◆ Exercise objective ◆
Nothing is needed except the lines below that run from the one with "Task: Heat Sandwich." through the one with "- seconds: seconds", repeated exactly.

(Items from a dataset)
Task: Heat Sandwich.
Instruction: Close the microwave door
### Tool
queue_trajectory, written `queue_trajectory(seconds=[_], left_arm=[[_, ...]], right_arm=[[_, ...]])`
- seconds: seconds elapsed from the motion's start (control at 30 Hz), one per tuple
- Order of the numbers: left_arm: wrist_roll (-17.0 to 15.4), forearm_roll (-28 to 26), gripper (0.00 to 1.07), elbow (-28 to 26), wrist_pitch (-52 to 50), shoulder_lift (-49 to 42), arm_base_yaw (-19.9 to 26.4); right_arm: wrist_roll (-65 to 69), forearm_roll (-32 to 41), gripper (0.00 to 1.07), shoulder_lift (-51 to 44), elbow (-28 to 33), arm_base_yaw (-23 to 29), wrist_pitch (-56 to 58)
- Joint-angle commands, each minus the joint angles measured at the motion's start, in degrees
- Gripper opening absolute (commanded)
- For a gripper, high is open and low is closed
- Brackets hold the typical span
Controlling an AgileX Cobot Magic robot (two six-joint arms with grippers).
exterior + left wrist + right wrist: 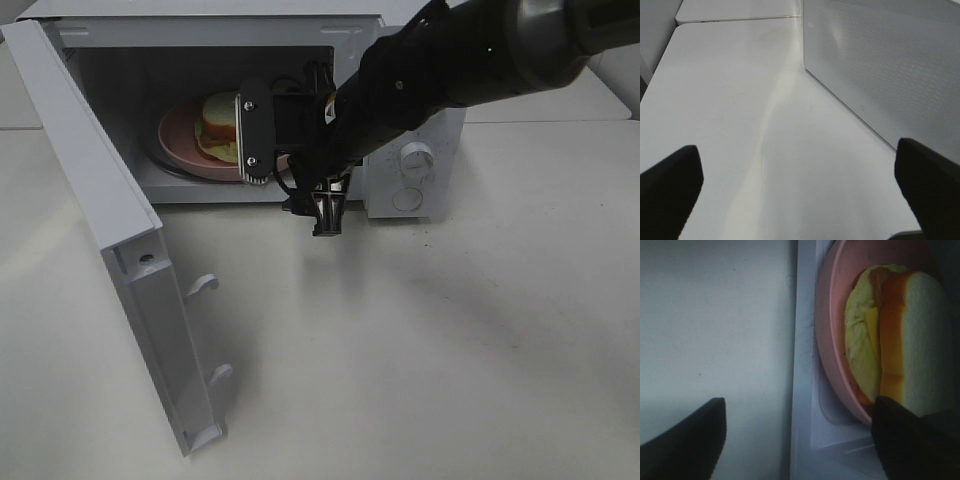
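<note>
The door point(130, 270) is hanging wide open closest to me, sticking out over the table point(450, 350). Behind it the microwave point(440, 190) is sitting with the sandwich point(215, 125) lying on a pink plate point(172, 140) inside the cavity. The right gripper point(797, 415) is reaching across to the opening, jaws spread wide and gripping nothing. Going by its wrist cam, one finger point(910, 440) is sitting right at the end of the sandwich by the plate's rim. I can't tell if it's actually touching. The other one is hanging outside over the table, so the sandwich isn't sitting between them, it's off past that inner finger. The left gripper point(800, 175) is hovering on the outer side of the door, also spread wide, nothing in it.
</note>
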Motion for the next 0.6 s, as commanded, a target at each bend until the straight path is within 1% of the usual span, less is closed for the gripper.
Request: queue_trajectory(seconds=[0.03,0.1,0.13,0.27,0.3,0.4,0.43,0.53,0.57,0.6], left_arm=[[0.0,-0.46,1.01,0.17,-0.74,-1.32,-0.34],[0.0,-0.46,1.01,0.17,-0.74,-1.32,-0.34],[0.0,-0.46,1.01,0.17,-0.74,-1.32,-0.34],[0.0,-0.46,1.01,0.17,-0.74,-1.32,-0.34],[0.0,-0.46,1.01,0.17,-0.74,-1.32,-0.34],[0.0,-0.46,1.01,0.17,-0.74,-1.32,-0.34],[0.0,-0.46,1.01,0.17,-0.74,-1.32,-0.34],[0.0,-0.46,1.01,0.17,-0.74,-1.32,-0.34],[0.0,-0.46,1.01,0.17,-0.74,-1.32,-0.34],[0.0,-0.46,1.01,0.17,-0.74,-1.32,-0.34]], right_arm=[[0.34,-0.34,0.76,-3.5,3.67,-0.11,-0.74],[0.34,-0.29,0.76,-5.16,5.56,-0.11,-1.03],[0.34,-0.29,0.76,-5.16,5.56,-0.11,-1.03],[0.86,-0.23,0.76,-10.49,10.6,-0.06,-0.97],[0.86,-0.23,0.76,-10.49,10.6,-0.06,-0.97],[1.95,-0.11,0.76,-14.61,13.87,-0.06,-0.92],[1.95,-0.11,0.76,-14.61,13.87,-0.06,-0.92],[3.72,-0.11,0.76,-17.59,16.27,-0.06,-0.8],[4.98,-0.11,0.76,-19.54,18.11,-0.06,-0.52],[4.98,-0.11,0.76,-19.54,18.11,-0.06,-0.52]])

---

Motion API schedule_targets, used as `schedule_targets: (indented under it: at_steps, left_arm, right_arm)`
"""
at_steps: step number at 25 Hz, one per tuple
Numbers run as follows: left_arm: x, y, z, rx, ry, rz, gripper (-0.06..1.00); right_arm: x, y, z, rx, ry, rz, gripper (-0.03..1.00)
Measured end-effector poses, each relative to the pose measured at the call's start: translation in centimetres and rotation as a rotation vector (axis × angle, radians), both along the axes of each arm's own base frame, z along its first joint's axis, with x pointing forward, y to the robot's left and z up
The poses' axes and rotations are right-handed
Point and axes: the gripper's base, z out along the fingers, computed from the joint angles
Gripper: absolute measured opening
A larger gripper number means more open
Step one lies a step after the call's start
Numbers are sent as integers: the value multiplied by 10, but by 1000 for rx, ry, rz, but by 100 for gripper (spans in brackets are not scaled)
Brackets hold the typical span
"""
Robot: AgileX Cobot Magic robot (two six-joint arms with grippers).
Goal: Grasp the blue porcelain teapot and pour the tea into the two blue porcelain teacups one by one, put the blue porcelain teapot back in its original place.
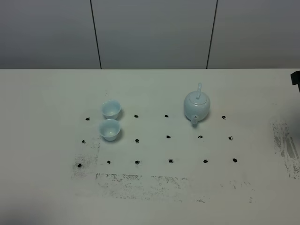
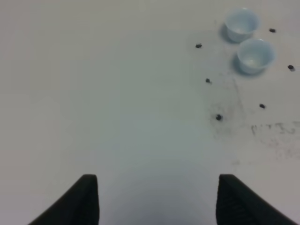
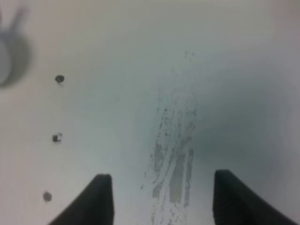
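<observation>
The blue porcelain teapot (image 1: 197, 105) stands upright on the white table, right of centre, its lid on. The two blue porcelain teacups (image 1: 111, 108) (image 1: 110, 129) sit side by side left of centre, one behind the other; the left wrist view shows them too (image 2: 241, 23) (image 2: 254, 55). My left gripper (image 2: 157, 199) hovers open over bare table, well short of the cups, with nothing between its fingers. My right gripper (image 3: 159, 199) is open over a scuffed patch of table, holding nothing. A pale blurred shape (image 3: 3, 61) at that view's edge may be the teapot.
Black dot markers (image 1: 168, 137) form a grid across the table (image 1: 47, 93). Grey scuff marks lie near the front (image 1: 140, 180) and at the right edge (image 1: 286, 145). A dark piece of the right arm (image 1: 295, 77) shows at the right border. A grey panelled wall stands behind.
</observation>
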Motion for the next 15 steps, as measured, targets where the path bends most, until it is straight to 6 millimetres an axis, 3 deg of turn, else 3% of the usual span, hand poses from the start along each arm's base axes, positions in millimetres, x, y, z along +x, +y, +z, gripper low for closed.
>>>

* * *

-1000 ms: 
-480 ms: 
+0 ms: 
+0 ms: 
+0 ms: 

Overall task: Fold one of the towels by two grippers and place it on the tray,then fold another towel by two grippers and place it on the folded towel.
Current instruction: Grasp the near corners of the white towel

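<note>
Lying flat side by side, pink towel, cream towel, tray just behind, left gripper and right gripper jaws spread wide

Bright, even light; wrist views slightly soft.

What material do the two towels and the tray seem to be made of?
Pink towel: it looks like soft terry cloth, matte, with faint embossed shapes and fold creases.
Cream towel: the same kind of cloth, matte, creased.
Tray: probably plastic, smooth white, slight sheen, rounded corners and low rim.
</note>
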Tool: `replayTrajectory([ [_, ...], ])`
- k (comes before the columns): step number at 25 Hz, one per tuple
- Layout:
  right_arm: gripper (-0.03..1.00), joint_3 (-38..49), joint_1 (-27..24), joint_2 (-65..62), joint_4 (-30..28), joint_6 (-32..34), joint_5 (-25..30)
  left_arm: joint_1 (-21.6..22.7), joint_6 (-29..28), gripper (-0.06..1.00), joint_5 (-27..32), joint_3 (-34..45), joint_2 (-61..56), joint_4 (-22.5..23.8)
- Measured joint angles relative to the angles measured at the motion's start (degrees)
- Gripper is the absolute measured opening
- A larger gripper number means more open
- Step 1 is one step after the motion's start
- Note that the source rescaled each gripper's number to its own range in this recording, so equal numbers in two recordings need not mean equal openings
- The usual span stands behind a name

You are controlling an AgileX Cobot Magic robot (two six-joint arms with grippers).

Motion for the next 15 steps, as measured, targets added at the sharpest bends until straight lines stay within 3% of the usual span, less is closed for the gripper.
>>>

◆ Task result ◆
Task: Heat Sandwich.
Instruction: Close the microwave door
### Tool
queue_trajectory, written `queue_trajectory(seconds=[_], left_arm=[[_, ...]], right_arm=[[_, ...]])`
- seconds: seconds elapsed from the motion's start (control at 30 Hz), one per tuple

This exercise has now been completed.